Il comparto delle giovanissime della Saracena Volley lascia l’auditorium comunale di Gioiosa Marea per allenarsi in una struttura privata. Si è conclusa così, per il momento, la querelle tra la società sportiva e l’amministrazione comunale, che ha temporaneamente sospeso l’autorizzazione ad usare la struttura pubblica per il minivolley.  Lo rende noto, con un comunicato, la società presieduta da Luca Leone. La decisione è scaturita dall’irremovibile decisione del sindaco Eduardo Spinella di vietare l’uso dei palloni all’interno della struttura e, si legge nella nota, “il contemporaneo rifiuto a sottoscrivere l’impegno per rendere fruibile la zona riscaldamento atlete dell’impianto polivalente” nonostante sia stata manifestata da parte della Saracena la volontà di compartecipare alla realizzazione delle opere. Da ieri, con il placet dei tecnici Valmi Fontanot e Liliana Randazzo, l’attività di mini volley è stata quindi trasferita nei locali di una nota struttura sportiva gestita dall’imprenditore Davide Catanzaro. “Il quale – continua il comunicato – con grande sensibilità si è reso immediatamente disponibile ad accogliere 25 bambine che hanno voglia di poter svolgere l’attività sportiva in un luogo idoneo”. La società ha anche espresso la “ferma e determinata la volontà di porsi (subito dopo Carnevale) come interlocutore nei confronti dell’amministrazione affinché si dia inizio all’iter di completamento dell’impianto polivalente per permettere alle ragazze di usufruire della struttura per la stagione sportiva 2014/2015”.

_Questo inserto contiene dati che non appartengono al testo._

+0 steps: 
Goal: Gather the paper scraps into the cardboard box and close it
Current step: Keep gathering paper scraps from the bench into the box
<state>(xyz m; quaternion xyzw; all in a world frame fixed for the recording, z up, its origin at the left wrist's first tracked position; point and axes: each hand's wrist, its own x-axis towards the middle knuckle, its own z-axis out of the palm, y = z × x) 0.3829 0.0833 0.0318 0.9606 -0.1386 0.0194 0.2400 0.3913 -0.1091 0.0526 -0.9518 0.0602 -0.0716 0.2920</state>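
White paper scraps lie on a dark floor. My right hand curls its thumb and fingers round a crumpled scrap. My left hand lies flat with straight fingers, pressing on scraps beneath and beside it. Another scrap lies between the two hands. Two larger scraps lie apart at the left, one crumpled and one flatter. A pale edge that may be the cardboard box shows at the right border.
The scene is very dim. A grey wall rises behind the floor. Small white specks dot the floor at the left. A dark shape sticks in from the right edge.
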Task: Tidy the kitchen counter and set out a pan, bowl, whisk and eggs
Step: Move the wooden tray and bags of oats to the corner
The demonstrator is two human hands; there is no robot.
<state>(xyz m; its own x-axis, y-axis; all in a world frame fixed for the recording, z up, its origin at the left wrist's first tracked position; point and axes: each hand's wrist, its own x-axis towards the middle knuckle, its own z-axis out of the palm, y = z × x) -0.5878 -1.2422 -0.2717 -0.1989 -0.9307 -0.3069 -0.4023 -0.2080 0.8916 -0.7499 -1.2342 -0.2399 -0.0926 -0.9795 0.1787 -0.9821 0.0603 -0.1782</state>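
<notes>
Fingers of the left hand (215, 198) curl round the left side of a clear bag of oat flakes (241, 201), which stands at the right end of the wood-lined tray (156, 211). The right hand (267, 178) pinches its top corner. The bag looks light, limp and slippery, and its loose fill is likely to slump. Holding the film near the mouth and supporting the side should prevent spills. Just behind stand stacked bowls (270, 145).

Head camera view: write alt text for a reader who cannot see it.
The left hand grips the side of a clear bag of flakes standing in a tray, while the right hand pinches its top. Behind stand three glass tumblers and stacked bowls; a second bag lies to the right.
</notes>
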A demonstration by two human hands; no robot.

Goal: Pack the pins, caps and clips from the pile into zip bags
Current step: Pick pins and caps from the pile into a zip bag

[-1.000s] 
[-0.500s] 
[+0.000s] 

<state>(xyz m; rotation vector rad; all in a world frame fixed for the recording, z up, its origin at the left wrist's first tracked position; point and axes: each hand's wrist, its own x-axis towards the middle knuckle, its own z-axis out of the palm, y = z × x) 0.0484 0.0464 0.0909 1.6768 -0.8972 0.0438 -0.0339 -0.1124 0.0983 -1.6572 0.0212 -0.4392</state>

Risolta così, momentaneamente, la vicenda portata alla ribalta dall’ex assessore allo sport Franco Maraffa continua però ad alimentare il dibattito politico. Dopo la lettera del consigliere Daniela Spinella, che invitava l’ex amministratore ad assumersi le proprie responsabilità, è arrivata la contro-replica di Maraffa. “Il massimo gesto per riconoscere il mea culpa per un politico sono le dimissioni – scrive Maraffa – atto che il sottoscritto, dopo 22 mesi dall’incarico, ha attuato”. Maraffa precisa, inoltre, che nessun danno è stato apportato alla struttura e che “la revoca dell’autorizzazione non è stata emessa perchè la sala B dell’auditorium è stata distrutta” dall’uso dei palloni di gomma, ma soltanto perché è stato disatteso il divieto di usarli. “Io voglio uscire dall’auditorium – conclude Maraffa – ma voglio utilizzare un impianto sportivo degno di questo nome, perché è inammissibile pensare che un disagio possa essere paragonato ad una tradizione”.